Conservative governments’ rhetoric on devolution has long outstripped the reality, but the white paper outlines real powers that more devolution will bring and offers the promise of more. Yes, it continues the journey of previous administrations – but this seems to me a good thing. School reform, which I worked on in 2010, was an acceleration of the academy programme initiated by Tony Blair. That’s why it stuck.

The shift of R&D funding outside the golden triangle (London, Oxford, Cambridge) also matters, though there’s a lot of detail needed on how it will be spent. We should be getting at least one university significantly up the global R&D rankings through targeted investment, and we should be aligning R&D from the public sector better with the private sector.

Neither of these, of course, are election winning policies. The public are sceptical about devolution in particular. But they’re important, substantive shifts and I think they will be very hard to reverse.

Shorter term, there is a wholly necessary and sensible focus on civic pride – something which I/Public First have long argued for. The white paper has managed to both secure devolution of the Shared Prosperity Fund, and avoid it being so tightly constrained by Treasury that it can’t be spent on local priorities.

There is a consistent focus on what matters to people – high streets, crime, community, green spaces. If (big if) the policies in the white paper are delivered rapidly and effectively, the Government has just about enough time to explain to people across the country what levelling up was about, and why it is helping their area.

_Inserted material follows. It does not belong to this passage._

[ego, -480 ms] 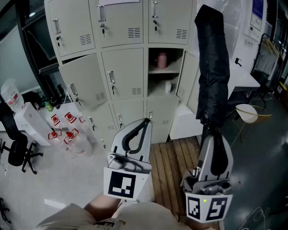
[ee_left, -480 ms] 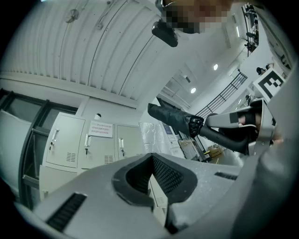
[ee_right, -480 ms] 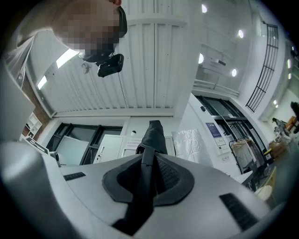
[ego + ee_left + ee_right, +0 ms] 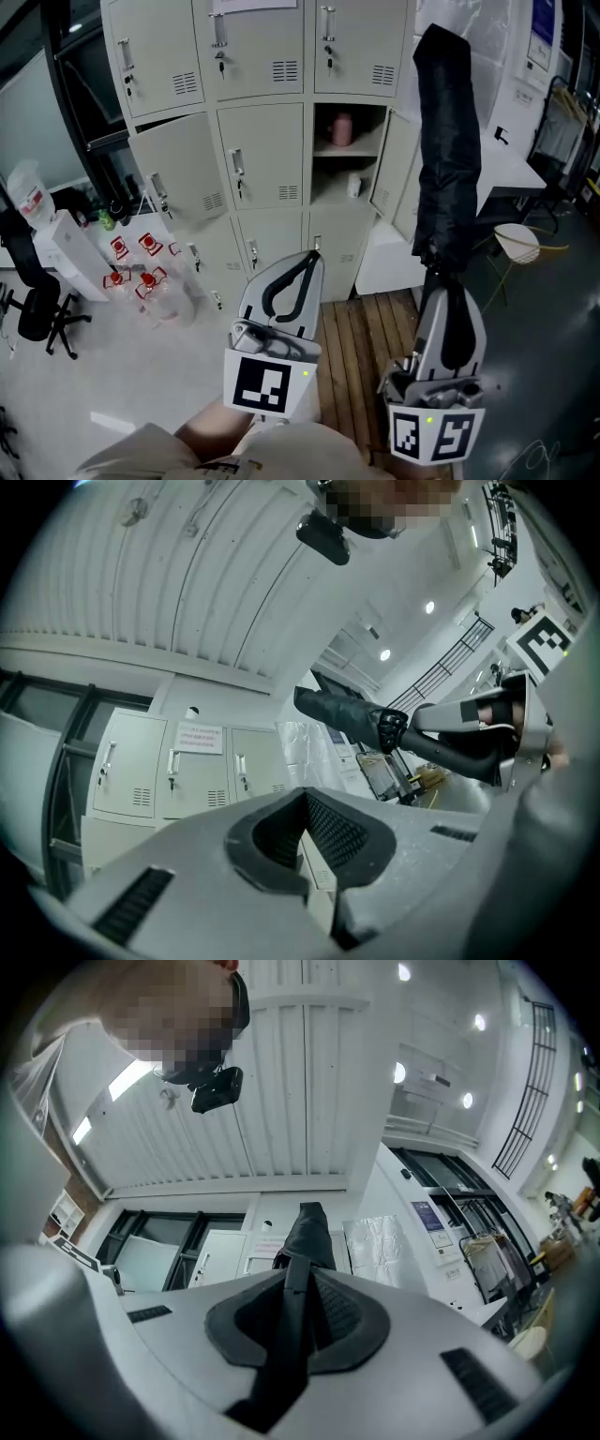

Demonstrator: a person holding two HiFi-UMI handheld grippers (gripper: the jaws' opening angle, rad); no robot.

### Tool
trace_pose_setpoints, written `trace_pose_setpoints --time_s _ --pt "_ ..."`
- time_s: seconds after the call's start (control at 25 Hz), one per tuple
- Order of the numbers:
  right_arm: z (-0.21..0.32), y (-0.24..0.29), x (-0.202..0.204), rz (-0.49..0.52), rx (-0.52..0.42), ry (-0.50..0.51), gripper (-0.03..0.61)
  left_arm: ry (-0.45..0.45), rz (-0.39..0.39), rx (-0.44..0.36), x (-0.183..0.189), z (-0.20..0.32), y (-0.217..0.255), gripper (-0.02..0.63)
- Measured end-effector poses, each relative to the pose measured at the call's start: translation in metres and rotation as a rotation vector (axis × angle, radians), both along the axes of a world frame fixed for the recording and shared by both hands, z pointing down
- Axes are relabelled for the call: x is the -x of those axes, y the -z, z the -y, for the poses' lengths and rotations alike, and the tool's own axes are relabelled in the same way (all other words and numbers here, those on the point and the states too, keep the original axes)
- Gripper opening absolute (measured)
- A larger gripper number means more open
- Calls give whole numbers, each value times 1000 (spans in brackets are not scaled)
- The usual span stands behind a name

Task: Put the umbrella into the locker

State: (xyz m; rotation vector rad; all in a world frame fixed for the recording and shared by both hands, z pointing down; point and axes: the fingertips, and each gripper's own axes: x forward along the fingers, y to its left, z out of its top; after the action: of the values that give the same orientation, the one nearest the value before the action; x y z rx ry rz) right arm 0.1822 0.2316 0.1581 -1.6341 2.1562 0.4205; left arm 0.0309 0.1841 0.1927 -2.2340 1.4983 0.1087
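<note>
Clearly the task is only partly done. The umbrella (image 4: pixel 448 141), black and folded, stands upright at the right of the head view, well apart from the lockers. The right gripper (image 4: pixel 437 281) has its jaws clamped on the umbrella's lower end; in the right gripper view the dark shaft runs straight up between the pads. So the pick-up looks complete, but the placing has not begun.

The open locker (image 4: pixel 328 173) sits at upper centre of the head view, with its door (image 4: pixel 387 161) swung out to the right. It already holds a pink bottle (image 4: pixel 343 128) on the upper shelf and a small white thing (image 4: pixel 353 186) below.

The left gripper (image 4: pixel 305 267) points toward the lockers from lower centre, jaws together with nothing between them.

What is left, by the look of it: bring the umbrella across to the opening, tilt it in past the shelf — it looks long for that compartment — and let go.
</note>
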Motion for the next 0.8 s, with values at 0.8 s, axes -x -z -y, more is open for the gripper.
trace_pose_setpoints --time_s 0.8 --pt "21 -24 -42 -13 60 51 46 45 54 23 -45 -2 -15 8"
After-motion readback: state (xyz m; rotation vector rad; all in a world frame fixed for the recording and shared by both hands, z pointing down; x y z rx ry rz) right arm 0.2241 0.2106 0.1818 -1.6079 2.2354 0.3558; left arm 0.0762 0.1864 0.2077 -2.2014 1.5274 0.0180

But there are also a number of areas where the scale of the stated ambition, and the policies, diverge. Most obvious is the first section on productivity and private sector investment – which is incredibly disappointing. It is a mish mash of previously announced policies which do not begin to address the scale of the challenge.

Aside from the increase in R&D spend, it is hard to pinpoint a big new idea which is likely to significantly change business behaviour. This must be the Treasury’s refusal to play ball. I genuinely do not understand, for example, why they won’t give certainty over the super-deduction and make it longer term.

In general, few government departments seem, to me, to have come up with much more than a rehashed list of policies that were already in the works or due to be announced. Their approach to devolving decision making or rebalancing spending away from the South East is also far from uniform.

This is where the ability of a single government department to drive change across Whitehall stutters. Without a very strong Downing Street, able to prioritise and drive policy, fiefdoms will always remain. With the Prime Minister now at odds with his Chancellor on policy but too weak to impose his will on the Treasury, a fully coherent approach is impossible. .

Meanwhile most irritating, to me, is schools and skills. The schools target – for 90 per cent of children to reach the expected standard in reading, writing, and maths by 2030 – is wonderful, but I have no idea from the paper how it is supposed to be achieved.

The skills target, meanwhile, is unambitious. I make it as 0.3 per cent more of the population doing skills training every year. If the entire government were really behind levelling up, they’d throw everything behind the Lifelong Learning Entitlement, which gives people the money and colleges and universities the incentive to put on proper training courses for everyone.

Where does that leave us? A paper which is brilliant in its ambition and analysis, and which has devised serious policies under a serious secretary of state. It is also a paper that has truly understood the priorities of people and – if delivery is on track – could improve large numbers of places very rapidly.

But it is necessarily limited by the deep policy tensions between the Treasury and Downing Street, and the inability to force all departments to row together. Will it stand the test of time? Yes, I think much of it will – particularly on devolution and R&D. Can some of its policies help win an election? Again, yes. But for as long as the leaders of the Government are divided, even the best reforming minister I have ever seen cannot paper over the cracks.